# EXERCISE OBJECTIVE
The lines of the records that include "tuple" should all be copied.

•••••

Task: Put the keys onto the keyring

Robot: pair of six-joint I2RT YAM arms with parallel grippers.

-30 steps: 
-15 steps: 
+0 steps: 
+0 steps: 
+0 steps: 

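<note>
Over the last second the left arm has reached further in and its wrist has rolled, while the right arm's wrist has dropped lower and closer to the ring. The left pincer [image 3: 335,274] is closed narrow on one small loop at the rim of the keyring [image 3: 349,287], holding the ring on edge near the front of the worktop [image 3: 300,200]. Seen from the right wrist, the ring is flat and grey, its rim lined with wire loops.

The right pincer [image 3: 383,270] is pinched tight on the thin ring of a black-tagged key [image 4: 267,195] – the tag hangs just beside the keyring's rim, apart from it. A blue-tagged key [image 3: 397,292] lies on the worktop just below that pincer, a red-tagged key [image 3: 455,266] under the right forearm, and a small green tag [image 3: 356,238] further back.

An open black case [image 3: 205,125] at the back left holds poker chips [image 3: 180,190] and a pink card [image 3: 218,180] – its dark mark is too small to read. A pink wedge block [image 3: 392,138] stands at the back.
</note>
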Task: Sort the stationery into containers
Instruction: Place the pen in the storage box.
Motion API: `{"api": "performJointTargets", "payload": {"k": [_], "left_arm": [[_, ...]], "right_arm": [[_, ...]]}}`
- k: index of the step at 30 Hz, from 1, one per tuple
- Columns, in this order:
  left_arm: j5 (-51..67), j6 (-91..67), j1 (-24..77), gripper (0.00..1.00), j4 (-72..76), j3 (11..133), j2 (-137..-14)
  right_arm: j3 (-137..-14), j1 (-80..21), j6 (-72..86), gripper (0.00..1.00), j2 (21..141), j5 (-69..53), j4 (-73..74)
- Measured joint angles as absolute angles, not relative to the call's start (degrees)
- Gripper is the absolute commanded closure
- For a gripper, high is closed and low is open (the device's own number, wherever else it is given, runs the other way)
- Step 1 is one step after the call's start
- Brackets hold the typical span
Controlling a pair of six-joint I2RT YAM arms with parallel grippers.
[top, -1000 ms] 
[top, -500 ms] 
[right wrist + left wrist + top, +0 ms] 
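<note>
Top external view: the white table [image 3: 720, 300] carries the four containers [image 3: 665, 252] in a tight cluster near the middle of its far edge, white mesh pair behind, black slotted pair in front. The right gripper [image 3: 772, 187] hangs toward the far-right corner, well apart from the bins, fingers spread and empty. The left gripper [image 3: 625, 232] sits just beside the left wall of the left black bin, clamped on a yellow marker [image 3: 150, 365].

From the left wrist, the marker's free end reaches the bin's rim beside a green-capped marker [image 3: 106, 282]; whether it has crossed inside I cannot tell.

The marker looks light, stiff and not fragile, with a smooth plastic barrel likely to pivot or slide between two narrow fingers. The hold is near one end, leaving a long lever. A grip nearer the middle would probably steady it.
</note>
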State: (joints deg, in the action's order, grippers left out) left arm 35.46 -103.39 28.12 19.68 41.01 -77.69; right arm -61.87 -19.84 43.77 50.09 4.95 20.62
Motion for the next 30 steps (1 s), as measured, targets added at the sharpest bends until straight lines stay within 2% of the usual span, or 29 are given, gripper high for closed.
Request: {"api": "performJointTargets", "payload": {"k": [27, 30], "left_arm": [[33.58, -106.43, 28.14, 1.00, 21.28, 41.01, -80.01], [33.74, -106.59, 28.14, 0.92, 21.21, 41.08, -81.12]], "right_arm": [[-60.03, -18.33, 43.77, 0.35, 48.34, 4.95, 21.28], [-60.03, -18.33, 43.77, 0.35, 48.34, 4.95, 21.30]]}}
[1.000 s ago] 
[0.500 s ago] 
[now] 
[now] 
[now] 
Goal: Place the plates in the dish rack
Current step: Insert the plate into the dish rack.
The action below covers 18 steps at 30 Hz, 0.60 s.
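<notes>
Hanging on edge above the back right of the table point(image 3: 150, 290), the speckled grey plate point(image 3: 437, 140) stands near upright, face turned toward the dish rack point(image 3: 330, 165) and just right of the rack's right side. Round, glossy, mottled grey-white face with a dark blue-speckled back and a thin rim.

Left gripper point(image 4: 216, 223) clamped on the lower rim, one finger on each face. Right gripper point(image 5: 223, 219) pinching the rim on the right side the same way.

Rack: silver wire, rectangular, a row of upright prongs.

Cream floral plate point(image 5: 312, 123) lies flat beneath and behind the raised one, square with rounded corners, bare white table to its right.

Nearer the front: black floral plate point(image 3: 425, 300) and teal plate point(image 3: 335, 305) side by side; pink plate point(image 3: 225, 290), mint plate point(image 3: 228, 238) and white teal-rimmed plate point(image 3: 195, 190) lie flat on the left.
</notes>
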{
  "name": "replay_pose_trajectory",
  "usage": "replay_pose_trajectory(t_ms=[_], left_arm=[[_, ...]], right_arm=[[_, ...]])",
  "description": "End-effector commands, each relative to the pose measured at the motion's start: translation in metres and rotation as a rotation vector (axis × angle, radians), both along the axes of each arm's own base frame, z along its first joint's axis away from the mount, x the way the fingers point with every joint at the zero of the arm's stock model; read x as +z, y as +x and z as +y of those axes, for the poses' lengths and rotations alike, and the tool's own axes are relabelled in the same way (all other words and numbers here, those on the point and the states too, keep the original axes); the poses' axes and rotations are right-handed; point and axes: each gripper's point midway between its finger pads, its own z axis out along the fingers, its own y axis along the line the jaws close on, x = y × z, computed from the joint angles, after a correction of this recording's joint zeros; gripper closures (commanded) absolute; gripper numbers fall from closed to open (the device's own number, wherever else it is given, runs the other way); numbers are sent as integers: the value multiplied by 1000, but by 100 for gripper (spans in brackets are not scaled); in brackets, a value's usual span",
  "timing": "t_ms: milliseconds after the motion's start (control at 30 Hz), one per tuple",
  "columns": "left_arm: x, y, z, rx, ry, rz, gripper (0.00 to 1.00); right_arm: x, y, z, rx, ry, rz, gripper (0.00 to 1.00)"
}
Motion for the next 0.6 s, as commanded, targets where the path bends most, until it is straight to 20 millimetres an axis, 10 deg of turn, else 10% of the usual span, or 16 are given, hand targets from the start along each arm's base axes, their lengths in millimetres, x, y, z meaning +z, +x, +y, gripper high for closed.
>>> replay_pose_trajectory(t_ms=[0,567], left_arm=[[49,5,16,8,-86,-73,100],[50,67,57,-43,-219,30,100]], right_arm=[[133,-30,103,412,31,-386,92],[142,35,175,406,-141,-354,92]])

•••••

# SOLUTION TO THIS EXERCISE
- k: index of the step at 30 Hz, from 1, one per tuple
  "timing": "t_ms: milliseconds after the motion's start (control at 30 Hz), one per tuple",

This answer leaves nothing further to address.